Problem details: Word for word, transcribe the data below from the line with "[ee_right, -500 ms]" to the line with "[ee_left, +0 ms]", keeping both of those lines.

Working data:
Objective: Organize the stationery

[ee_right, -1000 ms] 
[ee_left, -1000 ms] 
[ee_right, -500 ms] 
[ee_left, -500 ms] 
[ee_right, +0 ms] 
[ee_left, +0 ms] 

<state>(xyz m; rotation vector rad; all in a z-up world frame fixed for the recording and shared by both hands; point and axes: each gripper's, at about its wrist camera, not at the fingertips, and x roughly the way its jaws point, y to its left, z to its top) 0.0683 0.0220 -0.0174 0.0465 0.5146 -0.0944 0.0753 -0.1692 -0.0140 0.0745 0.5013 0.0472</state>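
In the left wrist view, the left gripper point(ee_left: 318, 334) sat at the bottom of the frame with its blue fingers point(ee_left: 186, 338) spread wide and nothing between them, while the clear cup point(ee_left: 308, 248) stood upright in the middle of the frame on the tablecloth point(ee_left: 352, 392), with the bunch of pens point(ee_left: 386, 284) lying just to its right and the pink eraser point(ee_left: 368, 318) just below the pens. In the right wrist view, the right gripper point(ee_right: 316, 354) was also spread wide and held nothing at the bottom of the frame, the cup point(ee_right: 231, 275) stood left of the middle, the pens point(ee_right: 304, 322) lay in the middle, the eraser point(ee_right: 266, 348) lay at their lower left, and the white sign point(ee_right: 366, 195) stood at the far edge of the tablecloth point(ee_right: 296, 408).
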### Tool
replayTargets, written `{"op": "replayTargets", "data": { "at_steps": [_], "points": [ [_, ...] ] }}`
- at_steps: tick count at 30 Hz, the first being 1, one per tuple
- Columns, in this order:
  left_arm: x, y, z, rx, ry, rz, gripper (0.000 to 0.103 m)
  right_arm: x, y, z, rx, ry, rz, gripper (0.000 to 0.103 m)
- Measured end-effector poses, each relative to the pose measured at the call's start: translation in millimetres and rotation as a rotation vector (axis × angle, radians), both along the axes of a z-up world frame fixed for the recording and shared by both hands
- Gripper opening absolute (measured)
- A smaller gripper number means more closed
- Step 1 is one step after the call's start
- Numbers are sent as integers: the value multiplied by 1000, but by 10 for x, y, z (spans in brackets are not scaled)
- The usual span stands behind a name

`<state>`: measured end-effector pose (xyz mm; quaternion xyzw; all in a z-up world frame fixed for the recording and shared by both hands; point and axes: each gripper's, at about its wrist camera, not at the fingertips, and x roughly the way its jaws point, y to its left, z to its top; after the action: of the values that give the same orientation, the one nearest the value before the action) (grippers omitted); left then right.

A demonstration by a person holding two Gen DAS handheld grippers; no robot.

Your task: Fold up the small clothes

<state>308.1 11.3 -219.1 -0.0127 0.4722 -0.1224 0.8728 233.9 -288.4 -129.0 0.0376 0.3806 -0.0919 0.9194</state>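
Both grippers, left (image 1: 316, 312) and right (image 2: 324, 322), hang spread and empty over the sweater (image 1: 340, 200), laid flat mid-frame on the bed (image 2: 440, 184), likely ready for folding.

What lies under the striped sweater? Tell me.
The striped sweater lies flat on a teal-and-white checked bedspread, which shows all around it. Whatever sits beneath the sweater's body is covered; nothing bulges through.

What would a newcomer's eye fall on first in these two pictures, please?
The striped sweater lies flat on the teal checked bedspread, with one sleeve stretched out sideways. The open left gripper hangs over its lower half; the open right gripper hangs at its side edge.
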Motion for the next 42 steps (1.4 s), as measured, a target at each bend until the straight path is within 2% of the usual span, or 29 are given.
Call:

Exercise response:
[ee_right, -500 ms] 
[ee_left, -500 ms] 
[ee_right, +0 ms] 
[ee_left, +0 ms] 

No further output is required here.